The Koohi-Noor Restaurant in Burnley, just by Burnley Mechanics Institute is perched about 1/2 way up a rather steep hill road. Out of it we duly poured ourselves once the Curry and drinks were done, and proceeded to head back down to the centre of town [at some speed, in my case, don't know why...]

At the bottom of the hill, my need to purge my bladder kicked in, and the only available receptacle available too me was the letterbox of some 80's Mens' "fashion" store [remember, it's Burnley - Fosters was a big deal up North in those days...] Sorry folks....

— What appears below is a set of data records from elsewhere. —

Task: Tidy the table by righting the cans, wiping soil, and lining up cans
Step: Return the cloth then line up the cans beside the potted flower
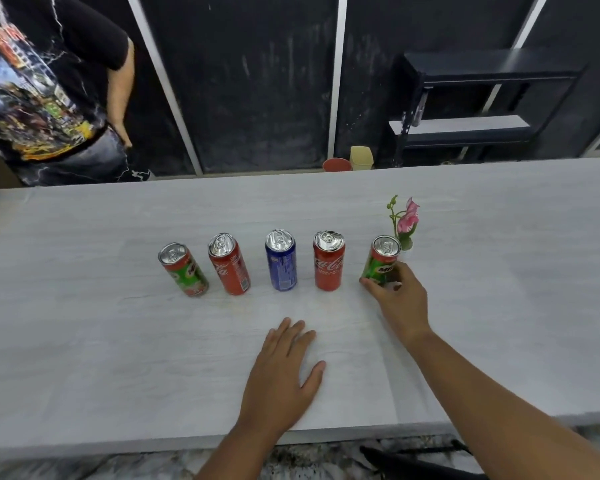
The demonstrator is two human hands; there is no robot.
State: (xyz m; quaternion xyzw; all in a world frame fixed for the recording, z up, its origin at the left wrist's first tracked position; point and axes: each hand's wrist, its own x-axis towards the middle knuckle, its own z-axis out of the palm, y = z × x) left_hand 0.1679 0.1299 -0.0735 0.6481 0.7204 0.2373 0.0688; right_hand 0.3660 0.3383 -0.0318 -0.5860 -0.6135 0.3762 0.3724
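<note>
Five cans stand in a row on the table (118, 341). At 9 o'clock of the blue can (281, 265) are the left Coca-Cola can (231, 268) and left Milo can (184, 271). At 3 o'clock are the right Coca-Cola can (329, 265) and right Milo can (378, 265), which the right hand (400, 299) grips. The left hand (284, 372) lies flat at 6 o'clock.

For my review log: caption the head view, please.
Right hand grips the end green can of five upright, lined-up cans; left hand flat on the table.
</note>
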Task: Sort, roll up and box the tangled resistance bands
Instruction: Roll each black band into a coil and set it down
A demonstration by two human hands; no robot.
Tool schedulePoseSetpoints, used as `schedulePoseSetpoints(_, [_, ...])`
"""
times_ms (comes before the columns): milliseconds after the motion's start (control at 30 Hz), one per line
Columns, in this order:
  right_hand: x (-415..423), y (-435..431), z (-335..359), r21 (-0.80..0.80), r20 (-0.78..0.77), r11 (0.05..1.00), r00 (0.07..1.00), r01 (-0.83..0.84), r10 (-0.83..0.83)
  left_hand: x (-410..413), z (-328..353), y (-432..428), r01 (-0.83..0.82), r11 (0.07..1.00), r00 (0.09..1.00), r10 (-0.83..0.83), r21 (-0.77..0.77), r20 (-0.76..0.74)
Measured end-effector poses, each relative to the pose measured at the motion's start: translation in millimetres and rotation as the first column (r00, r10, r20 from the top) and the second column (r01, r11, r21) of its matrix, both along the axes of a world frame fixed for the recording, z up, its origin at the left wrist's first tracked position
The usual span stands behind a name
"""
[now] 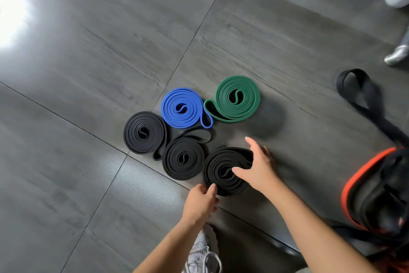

After this, my memory is rather cheesy [full of holes], but the upshot of what happened next is that Chris and myself accquired a cab back to my village, a distance of some 8 miles. When not far from home, I decided that [this being a Black Cab], it'd be a good idea to use up some of the smokes I bought by lighting them and throwing them, dart-like, at Chris. After I'd been talked out of doing this, there was only one more thing left to do. Curry and Booze had come with a Return Ticket, and were now cashing in on the second leg of their journey. It seemed perfectly natural to me, once I'd pulled myself out of the gap between the seat and the door that I'd managed to collapse myself into, to lean over to my right and deposit the contents of my guts into Chris' lap. Repeatedly.

He was shocked, more than angry. But being a big chap, there was lots of target to aim for.

By this time we'd arrived in our Village, the cab driver was throwing a blue fit, and feeling rather relieved post-purge I happily set off home, claiming I was going to make a coffee, and would Chris like one?